我能在遗忘线性代数和 Leibniz 律的情况下通关矩阵求逆和符号微分吗 [leibniz-amnesia][edit]

kokic
2025-10-29

1. 引入 [intro][edit]

kokic
2025-10-29

本文旨在展现一种不依赖于经典自动微分程序硬编码线性性和 Leibniz 律的微分手段，且此手段同时可用于矩阵求逆。我们将在动机部分简单地阐述此手段的数学原理，而其他部分则不涉及任何中学以上的数学推导。

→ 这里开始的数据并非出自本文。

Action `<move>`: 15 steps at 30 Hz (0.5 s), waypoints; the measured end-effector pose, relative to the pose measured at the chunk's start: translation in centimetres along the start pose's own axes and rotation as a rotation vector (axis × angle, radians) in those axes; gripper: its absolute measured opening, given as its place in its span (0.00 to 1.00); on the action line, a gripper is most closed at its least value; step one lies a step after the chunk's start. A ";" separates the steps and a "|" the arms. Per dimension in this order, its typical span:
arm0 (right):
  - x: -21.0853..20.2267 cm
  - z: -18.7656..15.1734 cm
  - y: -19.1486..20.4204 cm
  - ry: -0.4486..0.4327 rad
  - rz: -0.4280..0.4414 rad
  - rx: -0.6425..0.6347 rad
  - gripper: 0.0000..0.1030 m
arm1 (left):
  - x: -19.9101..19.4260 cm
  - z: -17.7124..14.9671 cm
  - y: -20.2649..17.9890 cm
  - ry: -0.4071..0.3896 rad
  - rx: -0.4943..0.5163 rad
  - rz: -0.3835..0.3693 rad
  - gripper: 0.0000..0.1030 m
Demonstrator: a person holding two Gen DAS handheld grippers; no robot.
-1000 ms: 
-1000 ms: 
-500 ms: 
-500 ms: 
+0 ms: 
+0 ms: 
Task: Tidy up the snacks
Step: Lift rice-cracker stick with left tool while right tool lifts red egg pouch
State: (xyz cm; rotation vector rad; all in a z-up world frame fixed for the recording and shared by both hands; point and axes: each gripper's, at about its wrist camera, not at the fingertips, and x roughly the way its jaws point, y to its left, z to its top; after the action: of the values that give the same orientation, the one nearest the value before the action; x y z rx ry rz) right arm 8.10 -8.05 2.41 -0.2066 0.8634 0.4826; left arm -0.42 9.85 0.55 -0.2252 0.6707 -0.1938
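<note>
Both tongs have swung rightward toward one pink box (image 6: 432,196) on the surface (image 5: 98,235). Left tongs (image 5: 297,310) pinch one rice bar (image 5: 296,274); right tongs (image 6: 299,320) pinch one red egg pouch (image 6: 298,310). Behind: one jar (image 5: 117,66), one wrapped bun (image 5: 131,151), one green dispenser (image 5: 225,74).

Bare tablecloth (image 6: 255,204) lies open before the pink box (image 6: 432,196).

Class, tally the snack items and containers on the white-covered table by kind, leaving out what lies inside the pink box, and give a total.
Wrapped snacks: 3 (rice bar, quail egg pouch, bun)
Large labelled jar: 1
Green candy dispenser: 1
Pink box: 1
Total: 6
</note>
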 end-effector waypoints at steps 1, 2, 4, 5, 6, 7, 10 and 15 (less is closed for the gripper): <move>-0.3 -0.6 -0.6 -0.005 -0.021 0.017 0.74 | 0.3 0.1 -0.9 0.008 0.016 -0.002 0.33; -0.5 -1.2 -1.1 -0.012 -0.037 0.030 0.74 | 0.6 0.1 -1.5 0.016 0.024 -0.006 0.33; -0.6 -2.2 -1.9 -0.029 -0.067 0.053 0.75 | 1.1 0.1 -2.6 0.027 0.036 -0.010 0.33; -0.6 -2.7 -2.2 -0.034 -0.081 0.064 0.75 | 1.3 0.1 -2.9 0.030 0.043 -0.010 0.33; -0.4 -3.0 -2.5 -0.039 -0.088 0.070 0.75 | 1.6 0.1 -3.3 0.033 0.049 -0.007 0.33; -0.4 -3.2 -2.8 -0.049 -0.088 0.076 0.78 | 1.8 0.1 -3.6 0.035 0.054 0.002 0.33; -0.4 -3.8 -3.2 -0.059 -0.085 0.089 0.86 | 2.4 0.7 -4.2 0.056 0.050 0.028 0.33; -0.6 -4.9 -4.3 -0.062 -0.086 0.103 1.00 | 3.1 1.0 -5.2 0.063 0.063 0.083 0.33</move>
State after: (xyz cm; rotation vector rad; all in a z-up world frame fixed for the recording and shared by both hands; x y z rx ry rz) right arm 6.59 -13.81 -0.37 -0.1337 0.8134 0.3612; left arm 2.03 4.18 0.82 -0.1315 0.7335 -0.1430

首先回顾经典自动微分程序中对线性性和 Leibniz 律的实现，以下 Haskell 代码片段引自 Automatic Differentiation is Trivial in Haskell.

instance Num Dual where
  (+) (Dual u u') (Dual v v') = Dual (u + v) (u' + v')
  (*) (Dual u u') (Dual v v') = Dual (u * v) (u' * v + u * v')
  (-) (Dual u u') (Dual v v') = Dual (u - v) (u' - v')
  ...

instance Fractional Dual where
  (/) (Dual u u') (Dual v v') = Dual (u / v) ((u' * v - u * v') / v ** 2)
  ...

此实现虽然在性能和简洁方面取得了良好的平衡，但不免使人追问：这四条微分规则是否都必须写出？答案自然是否定的，不过在具体编码环节要如何实践这一点，许多读者也许并不能立刻想到。

另一个也常被冠以 Functional Pearl 之名的主题是，利用星半环的性质实现矩阵的种种运算，如求逆。对此不熟悉的读者可阅读 Stephen Dolan 的 Fun with semirings: a functional pearl on the abuse of linear algebra.

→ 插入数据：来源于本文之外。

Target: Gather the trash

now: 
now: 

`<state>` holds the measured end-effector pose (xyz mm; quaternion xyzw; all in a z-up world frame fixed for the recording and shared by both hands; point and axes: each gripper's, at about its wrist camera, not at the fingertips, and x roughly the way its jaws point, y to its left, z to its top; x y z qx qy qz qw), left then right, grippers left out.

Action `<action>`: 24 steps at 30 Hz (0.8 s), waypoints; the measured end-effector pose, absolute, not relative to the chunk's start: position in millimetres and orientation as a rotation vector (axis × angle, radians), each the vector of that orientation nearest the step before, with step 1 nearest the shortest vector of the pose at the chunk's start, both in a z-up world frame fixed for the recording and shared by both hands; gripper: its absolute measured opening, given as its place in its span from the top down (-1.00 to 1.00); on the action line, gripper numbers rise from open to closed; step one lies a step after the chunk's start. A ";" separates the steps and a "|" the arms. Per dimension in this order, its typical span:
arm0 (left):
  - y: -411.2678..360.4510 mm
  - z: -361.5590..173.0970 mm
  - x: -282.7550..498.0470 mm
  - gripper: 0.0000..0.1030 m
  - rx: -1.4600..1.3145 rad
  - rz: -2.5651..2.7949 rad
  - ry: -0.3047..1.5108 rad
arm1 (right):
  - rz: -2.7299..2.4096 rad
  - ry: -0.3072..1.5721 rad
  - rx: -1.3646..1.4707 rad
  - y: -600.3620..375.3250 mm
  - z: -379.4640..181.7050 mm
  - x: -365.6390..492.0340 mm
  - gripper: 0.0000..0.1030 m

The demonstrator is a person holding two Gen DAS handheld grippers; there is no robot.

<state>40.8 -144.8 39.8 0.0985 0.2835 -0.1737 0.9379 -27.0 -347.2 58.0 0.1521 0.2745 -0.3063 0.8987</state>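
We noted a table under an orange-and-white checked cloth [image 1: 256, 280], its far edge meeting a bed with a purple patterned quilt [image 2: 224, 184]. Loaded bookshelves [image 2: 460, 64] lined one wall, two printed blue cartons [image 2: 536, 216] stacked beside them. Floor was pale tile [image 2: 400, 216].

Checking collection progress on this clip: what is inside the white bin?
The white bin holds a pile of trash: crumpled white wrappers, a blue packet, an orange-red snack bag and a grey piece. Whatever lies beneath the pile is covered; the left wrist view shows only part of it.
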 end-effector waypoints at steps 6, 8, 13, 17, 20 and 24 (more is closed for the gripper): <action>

Exegesis 2. 复健 [review][edit]

kokic
2025-10-29

$\gdef\spaces#1{~ #1 ~}$ $\gdef\Mat{\operatorname{Mat}}$

考虑一个 $2 \times 2$ 可逆矩阵 $M \in \Mat_{2 \times 2}(R)$, 也即

$$ M \spaces= \begin{pmatrix} a & b \\ c & d \end{pmatrix}, \quad ad - bc \spaces\neq 0 $$

为了储存 $(a,b,c,d) \in R^4$ 的信息，我们可以准备一个如下形式的结构体以及一个简化的构造器 Mat2x2::mk $: R^4 \to \Mat_{2 \times 2}(R)$

struct Mat2x2[R] {
  a : R
  b : R
  c : R
  d : R
} derive(Show, Eq)

fn[R] Mat2x2::mk(a : R, b : R, c : R, d : R) -> Mat2x2[R] {
  { a, b, c, d }
}

我们知道，为了保证 Mat2x2[R] 能有与我们印象中的矩阵相符的性质，此处矩阵元素类型至少是一个半环. 随后可得 $0_{\Mat_{2 \times 2}}$, $1_{\Mat_{2 \times 2}}$ 和 Mat2x2[R] 上典范的加法与乘法。

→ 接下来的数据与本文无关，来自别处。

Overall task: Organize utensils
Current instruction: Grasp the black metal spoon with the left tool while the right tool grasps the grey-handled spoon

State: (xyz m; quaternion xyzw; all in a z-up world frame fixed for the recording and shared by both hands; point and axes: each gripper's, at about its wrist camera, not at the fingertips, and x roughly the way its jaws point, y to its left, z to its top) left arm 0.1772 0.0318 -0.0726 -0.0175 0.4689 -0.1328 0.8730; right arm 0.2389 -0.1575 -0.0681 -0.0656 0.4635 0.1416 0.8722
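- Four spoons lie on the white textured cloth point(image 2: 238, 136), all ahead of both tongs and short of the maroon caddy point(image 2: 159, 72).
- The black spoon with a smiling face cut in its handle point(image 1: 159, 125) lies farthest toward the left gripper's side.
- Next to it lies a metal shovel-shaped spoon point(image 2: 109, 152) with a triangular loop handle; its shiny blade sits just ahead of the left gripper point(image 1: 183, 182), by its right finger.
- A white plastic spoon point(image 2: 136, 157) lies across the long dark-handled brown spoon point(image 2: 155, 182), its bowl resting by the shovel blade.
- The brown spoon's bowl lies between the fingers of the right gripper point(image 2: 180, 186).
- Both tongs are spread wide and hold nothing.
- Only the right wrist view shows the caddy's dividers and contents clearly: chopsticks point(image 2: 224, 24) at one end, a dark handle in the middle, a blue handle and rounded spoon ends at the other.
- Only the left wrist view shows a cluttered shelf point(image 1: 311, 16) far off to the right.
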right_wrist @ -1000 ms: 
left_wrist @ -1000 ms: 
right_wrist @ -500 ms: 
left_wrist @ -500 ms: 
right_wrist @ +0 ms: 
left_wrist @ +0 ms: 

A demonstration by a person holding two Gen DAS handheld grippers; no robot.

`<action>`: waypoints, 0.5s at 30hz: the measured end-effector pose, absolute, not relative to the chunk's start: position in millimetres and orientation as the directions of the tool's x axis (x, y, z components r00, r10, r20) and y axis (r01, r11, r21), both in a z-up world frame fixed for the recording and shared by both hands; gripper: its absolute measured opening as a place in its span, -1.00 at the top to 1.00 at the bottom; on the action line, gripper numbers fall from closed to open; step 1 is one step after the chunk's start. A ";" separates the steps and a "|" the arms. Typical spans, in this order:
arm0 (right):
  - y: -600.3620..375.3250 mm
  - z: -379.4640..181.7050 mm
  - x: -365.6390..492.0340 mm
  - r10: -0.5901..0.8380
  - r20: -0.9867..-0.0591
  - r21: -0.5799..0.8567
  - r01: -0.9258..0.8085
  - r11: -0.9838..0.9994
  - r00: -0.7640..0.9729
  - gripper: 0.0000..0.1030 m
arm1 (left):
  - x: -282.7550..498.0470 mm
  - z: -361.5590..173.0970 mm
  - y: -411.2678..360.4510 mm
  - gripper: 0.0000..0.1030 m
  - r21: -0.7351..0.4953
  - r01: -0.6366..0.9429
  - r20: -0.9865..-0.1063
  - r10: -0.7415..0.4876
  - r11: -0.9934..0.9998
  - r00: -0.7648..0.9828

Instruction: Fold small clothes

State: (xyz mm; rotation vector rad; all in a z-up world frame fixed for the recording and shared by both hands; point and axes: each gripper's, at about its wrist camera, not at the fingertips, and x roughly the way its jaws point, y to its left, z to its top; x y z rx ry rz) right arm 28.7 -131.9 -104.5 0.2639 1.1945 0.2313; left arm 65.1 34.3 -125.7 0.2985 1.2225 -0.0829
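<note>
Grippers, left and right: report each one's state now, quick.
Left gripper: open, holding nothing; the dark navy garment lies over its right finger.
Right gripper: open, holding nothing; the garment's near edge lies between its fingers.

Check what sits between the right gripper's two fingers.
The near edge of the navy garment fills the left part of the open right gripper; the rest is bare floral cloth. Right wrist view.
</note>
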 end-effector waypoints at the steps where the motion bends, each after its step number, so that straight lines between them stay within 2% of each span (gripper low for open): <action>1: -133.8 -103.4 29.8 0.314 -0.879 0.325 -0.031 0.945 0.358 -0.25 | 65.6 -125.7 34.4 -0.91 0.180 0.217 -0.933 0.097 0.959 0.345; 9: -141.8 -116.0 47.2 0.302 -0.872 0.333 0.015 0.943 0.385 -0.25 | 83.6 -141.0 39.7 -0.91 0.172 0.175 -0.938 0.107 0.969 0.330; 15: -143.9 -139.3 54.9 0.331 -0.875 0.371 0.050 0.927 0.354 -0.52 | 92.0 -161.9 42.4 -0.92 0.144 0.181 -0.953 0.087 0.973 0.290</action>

impl[R : Semiring] HasNil for Mat2x2[R] with nil() {
  Mat2x2::mk(R::nil(), R::nil(), R::nil(), R::nil())
}

$$ 0 \in {\small 半环} ~ R \spaces\implies 0_{\Mat_{2 \times 2}} \spaces= \begin{pmatrix} 0 & 0 \\ 0 & 0 \end{pmatrix} \spaces\in \Mat_{2 \times 2}(R) $$

impl[R : Semiring] HasOne for Mat2x2[R] with one() {
  Mat2x2::mk(R::one(), R::nil(), R::nil(), R::one())
}

$$ 0,1 \in {\small 半环} ~ R \spaces\implies 1_{\Mat_{2 \times 2}} \spaces= \begin{pmatrix} 1 & 0 \\ 0 & 1 \end{pmatrix} \spaces\in \Mat_{2 \times 2}(R) $$

impl[R : Add] Add for Mat2x2[R] with add(u : Mat2x2[R], v : Mat2x2[R]) {
  Mat2x2::mk(u.a + v.a, u.b + v.b, u.c + v.c, u.d + v.d)
}

$$ +: R^2 \to R \spaces\implies +_{\Mat_{2 \times 2}}: \Mat_{2 \times 2}(R)^2 \to \Mat_{2 \times 2}(R) $$

impl[R : Add + Mul] Mul for Mat2x2[R] with mul(u : Mat2x2[R], v : Mat2x2[R]) {
  {
    a: u.a * v.a + u.b * v.c,
    b: u.a * v.b + u.b * v.d,
    c: u.c * v.a + u.d * v.c,
    d: u.c * v.b + u.d * v.d,
  }
}

$$ \times: R^2 \to R \spaces\implies \times_{\Mat_{2 \times 2}}: \Mat_{2 \times 2}(R)^2 \to \Mat_{2 \times 2}(R) $$

于是我们得到了一个确实可计算 $+, \times$ 的 $\Mat_{2 \times 2}(R)$ 结构，且立刻可以写下：

impl[R : Semiring] Semiring for Mat2x2[R]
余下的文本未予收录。